Ivan Moore, a British pollster who moved to Alaska three decades ago, said a survey he carried out in October suggested Palin had a favorability of around 31 per cent. At one point, her negative rating of her stood in the sixties. That is nothing new, he said.
After she resigned as governor, some people believed the job she had done was decent, but that she was a “bit of a fruitcake”, he said.
Is there anything she can do to increase her ratings? “Not really. I think she can get to the final four,” he told The Independent. “But I don’t think she makes it beyond that.”
He said the ranked voting system allows (and requires) candidates to have a broader appeal. His polling of him suggests that Palin’s support base may be as low as 8 per cent. Palin’s campaign did not respond to questions.

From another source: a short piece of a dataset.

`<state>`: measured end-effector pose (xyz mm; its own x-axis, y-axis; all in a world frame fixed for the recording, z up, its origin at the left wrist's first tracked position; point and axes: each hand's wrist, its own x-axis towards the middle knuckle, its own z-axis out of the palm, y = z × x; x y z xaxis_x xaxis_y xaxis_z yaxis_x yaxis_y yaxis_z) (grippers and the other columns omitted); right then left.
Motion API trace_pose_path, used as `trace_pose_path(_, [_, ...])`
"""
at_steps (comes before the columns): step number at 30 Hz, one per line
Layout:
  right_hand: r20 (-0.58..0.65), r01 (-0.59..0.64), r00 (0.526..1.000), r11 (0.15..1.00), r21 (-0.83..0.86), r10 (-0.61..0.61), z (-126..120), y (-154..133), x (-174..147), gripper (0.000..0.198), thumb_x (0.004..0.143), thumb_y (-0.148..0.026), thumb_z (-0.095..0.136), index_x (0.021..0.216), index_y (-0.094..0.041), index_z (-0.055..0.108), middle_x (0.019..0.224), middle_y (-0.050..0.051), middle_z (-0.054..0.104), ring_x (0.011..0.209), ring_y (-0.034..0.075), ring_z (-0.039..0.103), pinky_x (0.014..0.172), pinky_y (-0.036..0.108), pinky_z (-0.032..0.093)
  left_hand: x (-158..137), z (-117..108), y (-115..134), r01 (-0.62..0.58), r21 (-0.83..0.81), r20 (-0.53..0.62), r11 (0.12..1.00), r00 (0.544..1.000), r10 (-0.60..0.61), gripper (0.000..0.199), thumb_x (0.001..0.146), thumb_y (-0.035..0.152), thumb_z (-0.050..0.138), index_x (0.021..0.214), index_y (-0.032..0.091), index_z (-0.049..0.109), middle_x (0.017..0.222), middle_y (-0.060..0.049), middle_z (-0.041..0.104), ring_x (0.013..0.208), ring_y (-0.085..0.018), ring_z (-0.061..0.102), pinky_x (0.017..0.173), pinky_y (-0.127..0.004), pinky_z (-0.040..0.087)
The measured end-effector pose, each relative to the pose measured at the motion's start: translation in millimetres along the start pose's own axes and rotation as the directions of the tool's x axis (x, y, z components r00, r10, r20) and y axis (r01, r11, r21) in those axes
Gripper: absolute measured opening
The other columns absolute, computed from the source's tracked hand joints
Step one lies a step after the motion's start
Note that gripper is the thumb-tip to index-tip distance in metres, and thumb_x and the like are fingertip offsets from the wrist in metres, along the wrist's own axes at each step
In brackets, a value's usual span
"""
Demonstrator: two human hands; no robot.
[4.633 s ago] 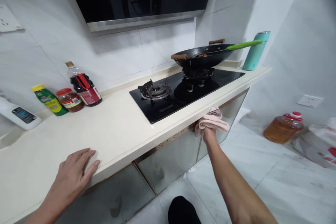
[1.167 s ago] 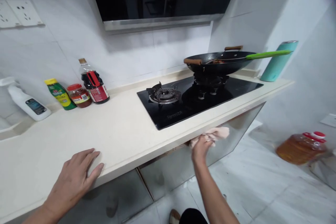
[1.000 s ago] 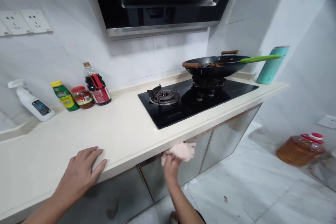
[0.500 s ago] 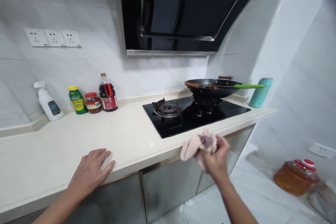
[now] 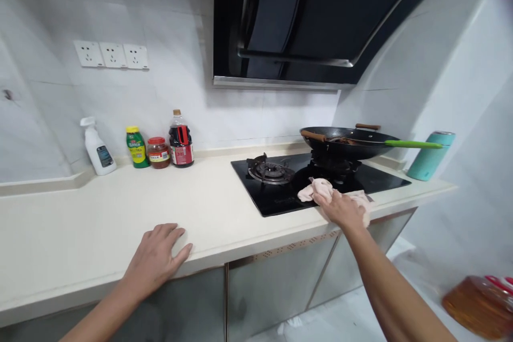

Emil Notti remembers where it all started. In 1973, he was among those who challenged Young for the open seat created by Nick Begich Sr’s disappearance. Initially, Begich Sr, a Democrat, had beaten Young even though the plane had gone missing, making him one of five people Washington Post noted who was elected to Congress even though they were dead.
A fresh election had to be ordered. In the final showdown between Notti and Young, the Republican won with a margin of just 1,921 votes, something the Democrat puts down to the fact that Young’s name had been on the ballot for longer.
Despite having lost in 1973, Notti believes he has a chance this time around. “I’m an underdog. I think there’s going to be a lot of money in this race,” he said from Anchorage. “My hope is that people get fed up with slick ads and dark money from different places coming into the state. I hope we get a reaction against them.”
Notti, who is of Koyukon Athabaskan heritage, said he is not intimidated by Palin joining the race.
“Well, she’s very well known. She got Donald Trump’s endorsement. She’ll be getting a great deal of money, right, ”he said. “But I don’t think she’ll do any better than any other candidate. I think it’s a pretty even playing field, even with all the money behind her.”
Claus, 75, who has name recognition of sorts, is also relying on small donations. “Please call me Santa. Claus makes me feel so old, ”he said, adding that he uses his recognizable name to work across the US and Alaska on child protection issues.
A Christian monk and two-term council member, Claus says that before he changed his name in 2005, he served as a special assistant to the Deputy Police Commissioner of New York City, and was a member of the Federal Emergency Management Agency’s national defense executive reserve.
Speaking from North Pole, Claus said he believes the most important issues for him are Medicare for All, union membership, LGBT+ rights, student debt cancellation, expanding broadband access and education.
He also supports a strong military. “Alaska is only 50 miles away from Russia,” he said. “So that’s a consideration and our collaboration with other nations to share space up here, and energy and oil, gas and coal and renewables.”
He said that as a progressive in North Pole, he is “a blue spot in a red sea”. Yet he is not intimidated by the presence of Palin or the money she might bring, he said.
He thinks his chances are “pretty good” if he gets through the primary given the ranked system of voting. “If I get through the primary I think I can be the guy who’ll win,” he said. “Because I think I’ll be some people’s first choice and a lot of people’s second choice.”